Beberapa hari ini gue juga sudah membahas soal persiapan nikah kami. Dari foto prewedding, lokasi gedung, baju adat yang akan kami pilih, dan urusan-urusan penting lainnya yang masih perlu dibahas antar keluarga kami nanti.
“Ibu juga merestui hubungan kalian asal kalian bahagia. Ya!?”
“Alhamdulillah,” seru gue dan Dhea dengan raut wajah sama-sama bahagia, dan mengangguk serentak sambil mengucapkan terima kasih yang tak terhingga. Lalu kami kembali melahap santapan makan siang kami. “Nanti aku kasih tahu kontak wedding organizer kami ya, Bu, Lev. Siapa tahu kalian mau tanya-tanya, bisa langsung hubungi dia soal vendor mana aja yang sedang kami pilih-pilih dan kami terbuka sama masukan kok,” seru gue kemudian.

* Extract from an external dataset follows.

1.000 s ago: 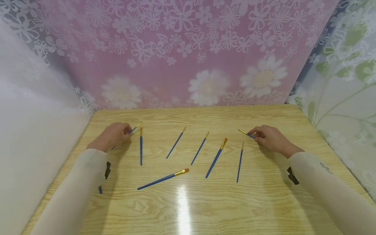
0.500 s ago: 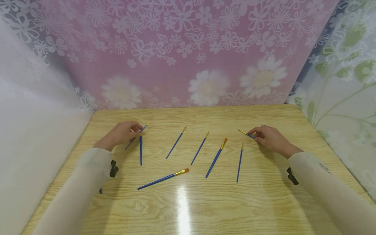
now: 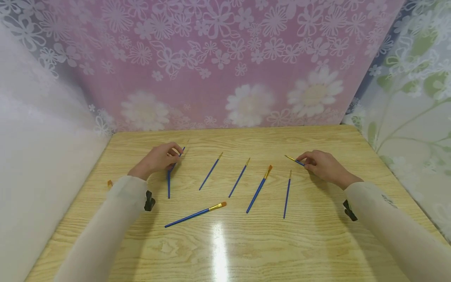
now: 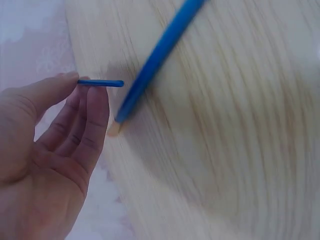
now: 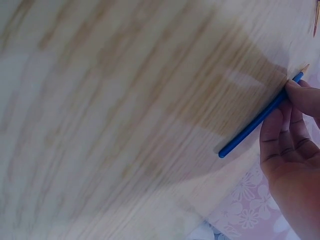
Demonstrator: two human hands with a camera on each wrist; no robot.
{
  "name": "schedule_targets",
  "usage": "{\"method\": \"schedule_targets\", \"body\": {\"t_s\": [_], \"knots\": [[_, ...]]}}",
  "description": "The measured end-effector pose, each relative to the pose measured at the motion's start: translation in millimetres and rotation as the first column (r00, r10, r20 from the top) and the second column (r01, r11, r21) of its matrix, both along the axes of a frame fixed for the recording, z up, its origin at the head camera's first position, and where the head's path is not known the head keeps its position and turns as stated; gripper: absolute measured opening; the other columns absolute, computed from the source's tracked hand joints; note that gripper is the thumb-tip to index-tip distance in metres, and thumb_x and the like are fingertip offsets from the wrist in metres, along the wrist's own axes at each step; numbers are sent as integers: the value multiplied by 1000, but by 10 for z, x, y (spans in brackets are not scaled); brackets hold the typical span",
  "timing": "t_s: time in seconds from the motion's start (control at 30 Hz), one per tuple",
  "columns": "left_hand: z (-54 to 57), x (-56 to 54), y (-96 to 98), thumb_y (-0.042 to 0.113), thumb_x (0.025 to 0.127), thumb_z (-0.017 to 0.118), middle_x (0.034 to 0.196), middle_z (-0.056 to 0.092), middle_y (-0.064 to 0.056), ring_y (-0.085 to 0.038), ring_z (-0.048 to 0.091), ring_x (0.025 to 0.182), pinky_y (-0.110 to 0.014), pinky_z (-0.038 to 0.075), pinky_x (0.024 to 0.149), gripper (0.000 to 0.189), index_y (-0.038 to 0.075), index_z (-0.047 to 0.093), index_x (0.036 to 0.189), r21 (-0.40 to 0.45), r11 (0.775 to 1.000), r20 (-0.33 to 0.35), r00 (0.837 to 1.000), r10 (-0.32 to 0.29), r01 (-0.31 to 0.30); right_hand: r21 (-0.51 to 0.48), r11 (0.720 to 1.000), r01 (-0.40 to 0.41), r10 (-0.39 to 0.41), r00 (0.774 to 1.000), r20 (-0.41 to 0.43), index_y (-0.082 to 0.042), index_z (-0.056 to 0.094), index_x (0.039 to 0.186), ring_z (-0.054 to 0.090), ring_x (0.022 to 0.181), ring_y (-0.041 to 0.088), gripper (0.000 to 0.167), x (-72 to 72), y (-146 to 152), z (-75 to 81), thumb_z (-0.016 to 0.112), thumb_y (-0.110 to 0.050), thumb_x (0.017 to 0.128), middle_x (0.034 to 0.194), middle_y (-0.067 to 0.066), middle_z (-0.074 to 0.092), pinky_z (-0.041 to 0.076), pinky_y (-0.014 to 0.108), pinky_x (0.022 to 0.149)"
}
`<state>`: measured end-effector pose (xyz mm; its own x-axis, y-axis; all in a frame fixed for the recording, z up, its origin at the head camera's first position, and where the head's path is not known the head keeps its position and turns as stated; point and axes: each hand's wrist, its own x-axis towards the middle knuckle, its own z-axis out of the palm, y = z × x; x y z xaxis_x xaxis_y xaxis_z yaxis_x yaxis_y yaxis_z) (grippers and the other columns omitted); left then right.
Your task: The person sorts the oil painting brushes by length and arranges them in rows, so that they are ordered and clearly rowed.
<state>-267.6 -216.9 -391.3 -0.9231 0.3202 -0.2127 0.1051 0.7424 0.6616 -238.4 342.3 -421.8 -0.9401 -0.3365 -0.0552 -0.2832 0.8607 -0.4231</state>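
Observation:
At the back left, my left hand [image 3: 163, 157] pinches a thin blue paintbrush [image 3: 183, 150] between thumb and fingers, its tip slanting away to the right. Beneath that hand lies another paintbrush [image 3: 169, 187], its bristle end covered in the head view. The left wrist view shows the pinched brush's handle end [image 4: 107, 83] close beside the lying brush's blue handle [image 4: 157, 57]. On the right, my right hand [image 3: 321, 165] pinches a paintbrush [image 3: 300, 162] whose gold ferrule points left. In the right wrist view its blue handle [image 5: 250, 127] runs low along the wood.
Between the hands, several blue paintbrushes lie apart, including a flat one [image 3: 259, 192], a thin one [image 3: 287, 196] and a crosswise one [image 3: 195, 216] in front. Orange bristles [image 3: 110, 183] peek out beside the left sleeve. A pink floral cloth [image 3: 225, 70] hangs behind the wooden table [image 3: 282, 250].
My left hand has moved right with its paintbrush, coming over the upright-lying brush. Orange bristles have come into view behind the left sleeve, while its handle end is now covered. My right hand stays put.

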Motion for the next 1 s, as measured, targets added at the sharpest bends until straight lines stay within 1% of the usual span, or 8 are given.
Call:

Dhea ikut mengangguk, dan kembali mengunyah makanannya.
“Oke, sayang,” seru Ibu.
“Kalian nikah sederhana aja atau mau kayak ala-ala artis gitu?” tanya Levi memecah hening.
Dhea langsung terbatuk-batuk, dan gue buru-buru mengusap pundaknya. “Kamu nggak apa-apa?” tanya gue khawatir. Apa dia tersedak gara-gara pertanyaan Levi? Kayaknya itu pertanyaan umum dan sudah biasa ditanyakan. Jadi, nggak ada yang aneh juga.
“Maaf. Aku kepedesan,” ujar Dhea sedikit terkekeh.